Agathe : Je me souviens d'un truc que m'avait dit une joueuse sur un site internet qui, en pleine Coupe du monde, n'avait pas un seul maillot pour femme... Et dans le même temps j'ai appris relativement tard (bon, c'était de ma faute, mais pour la promo on peut se poser des questions) qu'en parallèle simultané du Tournoi des VI Nations masculin, il y avait le féminin. Bien sûr, il y a le côté rentable qui joue sur ce qu'ils investissent en marketing, mais on connaît quand même beaucoup moins bien le rugby féminin si on ne s'en donne pas la peine.

A propos des Bleues : que vous inspirent-elles ?

Camille : Marjorie Mayans c'est mon idole (oui je suis 2e ligne, mais c'est pas grave...). Et je ne savais pas qu'on pouvait tomber amoureuse de techniques de plaquage-roulade ! Sinon, ce sont des exemples : elles mènent plusieurs carrières de front (vie étudiante/pro et vie sportive), elles sont normales et abordables.

Bertille : Et surtout, le rugby féminin n'est pas pro... Elles ne sont pas payées par rapport aux garçons donc elles s'investissent à fond dans leur passion. Moi j'aime beaucoup Julie Annery aussi et les soeurs Ménager !

Et vous, niveau équilibre de vie, ça se passe comment ?

Agathe : Perso j'ai juste la fac, donc c'est pas énorme, mais je sens quand même la différence.
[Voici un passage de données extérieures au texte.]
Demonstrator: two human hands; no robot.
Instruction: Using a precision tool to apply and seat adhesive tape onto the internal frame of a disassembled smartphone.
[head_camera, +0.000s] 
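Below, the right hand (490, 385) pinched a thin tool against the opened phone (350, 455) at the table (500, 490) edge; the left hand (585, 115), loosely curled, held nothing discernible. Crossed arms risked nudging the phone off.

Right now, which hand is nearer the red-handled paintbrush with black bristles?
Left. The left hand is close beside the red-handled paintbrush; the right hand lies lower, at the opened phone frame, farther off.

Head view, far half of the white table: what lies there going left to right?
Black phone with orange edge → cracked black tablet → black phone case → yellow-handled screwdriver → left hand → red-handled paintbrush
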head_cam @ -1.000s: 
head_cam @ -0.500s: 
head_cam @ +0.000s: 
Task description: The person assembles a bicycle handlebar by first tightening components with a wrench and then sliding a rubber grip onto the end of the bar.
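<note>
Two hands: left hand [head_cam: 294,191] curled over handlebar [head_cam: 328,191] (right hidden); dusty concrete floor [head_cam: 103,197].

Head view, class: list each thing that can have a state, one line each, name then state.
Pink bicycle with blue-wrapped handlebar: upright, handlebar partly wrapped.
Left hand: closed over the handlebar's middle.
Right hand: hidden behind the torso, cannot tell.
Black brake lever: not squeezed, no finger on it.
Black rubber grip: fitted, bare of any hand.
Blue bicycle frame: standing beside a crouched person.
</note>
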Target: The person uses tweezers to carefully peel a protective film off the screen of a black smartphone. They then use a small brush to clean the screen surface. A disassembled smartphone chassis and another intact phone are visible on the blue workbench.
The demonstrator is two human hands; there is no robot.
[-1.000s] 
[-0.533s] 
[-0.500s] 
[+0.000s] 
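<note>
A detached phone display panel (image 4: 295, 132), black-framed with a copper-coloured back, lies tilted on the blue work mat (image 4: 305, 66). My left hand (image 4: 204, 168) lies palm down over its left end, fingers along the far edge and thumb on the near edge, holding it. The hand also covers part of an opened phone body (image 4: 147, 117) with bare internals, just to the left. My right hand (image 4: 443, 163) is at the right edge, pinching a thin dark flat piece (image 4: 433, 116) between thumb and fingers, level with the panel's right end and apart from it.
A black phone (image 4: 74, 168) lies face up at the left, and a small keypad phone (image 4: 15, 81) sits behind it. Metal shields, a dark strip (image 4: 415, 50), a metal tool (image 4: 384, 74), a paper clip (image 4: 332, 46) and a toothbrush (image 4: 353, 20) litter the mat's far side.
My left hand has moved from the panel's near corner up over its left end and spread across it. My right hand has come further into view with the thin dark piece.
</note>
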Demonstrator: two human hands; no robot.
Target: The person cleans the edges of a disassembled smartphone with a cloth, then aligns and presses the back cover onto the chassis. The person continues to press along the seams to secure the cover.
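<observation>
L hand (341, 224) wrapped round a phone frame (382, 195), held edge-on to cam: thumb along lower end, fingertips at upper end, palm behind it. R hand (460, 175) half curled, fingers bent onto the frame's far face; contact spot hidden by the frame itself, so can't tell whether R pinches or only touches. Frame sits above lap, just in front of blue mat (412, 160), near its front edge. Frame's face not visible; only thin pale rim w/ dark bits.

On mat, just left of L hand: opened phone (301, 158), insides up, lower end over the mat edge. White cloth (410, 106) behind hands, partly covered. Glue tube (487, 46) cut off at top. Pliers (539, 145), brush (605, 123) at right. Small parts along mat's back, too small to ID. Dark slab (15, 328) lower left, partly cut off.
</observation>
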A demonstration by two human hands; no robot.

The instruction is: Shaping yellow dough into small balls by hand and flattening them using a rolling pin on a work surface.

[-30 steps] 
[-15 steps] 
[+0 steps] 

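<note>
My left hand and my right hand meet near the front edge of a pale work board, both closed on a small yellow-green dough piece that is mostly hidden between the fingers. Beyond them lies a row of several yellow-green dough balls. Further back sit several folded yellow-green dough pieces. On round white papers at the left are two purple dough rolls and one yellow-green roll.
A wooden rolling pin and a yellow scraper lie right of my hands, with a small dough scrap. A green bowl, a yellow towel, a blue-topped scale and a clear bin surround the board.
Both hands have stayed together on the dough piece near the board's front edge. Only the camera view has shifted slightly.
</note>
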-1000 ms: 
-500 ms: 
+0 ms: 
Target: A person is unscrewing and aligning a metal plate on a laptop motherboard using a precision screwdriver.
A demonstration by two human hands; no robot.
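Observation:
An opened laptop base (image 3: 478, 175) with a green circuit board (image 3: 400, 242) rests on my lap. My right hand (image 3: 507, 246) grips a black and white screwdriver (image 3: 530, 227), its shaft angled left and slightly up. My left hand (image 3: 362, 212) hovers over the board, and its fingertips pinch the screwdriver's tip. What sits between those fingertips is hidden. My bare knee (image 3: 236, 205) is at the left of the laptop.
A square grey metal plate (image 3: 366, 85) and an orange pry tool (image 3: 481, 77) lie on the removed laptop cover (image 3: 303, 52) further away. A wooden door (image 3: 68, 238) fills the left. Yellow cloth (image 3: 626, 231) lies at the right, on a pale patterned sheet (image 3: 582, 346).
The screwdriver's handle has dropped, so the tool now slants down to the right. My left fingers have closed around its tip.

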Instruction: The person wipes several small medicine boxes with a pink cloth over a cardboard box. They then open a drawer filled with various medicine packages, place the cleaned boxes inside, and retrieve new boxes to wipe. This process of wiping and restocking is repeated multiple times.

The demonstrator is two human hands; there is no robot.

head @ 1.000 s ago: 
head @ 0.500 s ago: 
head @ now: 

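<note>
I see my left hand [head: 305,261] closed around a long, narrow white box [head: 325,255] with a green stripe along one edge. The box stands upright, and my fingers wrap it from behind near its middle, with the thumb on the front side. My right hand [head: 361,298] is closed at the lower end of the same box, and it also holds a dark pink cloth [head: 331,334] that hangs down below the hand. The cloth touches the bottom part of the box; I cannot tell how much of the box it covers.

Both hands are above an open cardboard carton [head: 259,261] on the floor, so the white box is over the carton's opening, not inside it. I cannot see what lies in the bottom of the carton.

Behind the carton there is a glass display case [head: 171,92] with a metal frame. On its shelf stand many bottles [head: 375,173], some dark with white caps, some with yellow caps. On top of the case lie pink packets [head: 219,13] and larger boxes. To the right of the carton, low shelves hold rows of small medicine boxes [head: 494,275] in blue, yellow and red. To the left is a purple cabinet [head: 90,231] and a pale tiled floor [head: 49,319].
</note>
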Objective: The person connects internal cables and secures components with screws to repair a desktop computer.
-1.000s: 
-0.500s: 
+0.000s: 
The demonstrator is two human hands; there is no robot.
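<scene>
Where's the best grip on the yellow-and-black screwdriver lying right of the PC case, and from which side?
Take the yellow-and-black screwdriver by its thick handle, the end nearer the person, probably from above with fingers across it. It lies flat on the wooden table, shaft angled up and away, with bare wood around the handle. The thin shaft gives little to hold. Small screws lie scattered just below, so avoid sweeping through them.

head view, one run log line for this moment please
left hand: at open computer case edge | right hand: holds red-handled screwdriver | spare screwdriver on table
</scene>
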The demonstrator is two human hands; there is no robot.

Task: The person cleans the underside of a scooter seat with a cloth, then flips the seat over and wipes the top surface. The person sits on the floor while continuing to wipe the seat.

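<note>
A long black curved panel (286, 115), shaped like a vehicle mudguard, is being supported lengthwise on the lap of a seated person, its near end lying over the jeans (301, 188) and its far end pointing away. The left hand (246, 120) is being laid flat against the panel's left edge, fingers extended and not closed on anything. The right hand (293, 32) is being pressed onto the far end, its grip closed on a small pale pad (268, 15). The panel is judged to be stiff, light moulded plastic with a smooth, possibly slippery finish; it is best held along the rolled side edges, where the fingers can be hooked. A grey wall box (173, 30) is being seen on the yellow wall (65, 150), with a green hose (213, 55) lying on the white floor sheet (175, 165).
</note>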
C'est de l'investissement deux soirs par semaine (avec temps de trajet et fatigue), plus les dimanches de match (qui bloquent le samedi soir). Je pense que sans être investie réellement c'est pas possible, surtout dans une équipe féminine avec peu d'effectif où on a réellement besoin que tout le monde soit là tout le temps (contrairement à une équipe avec de nombreuses remplaçantes). C'est un sport qu'on ne peut pas faire à moitié (déjà rien que pour la partie physique, sinon ça peut être dangereux) et qui demande une réelle implication mentale en plus de la présence physique. Après, contrairement à la plupart des filles, j'ai pas de vrai boulot à côté, donc ça reste beaucoup plus simple pour moi.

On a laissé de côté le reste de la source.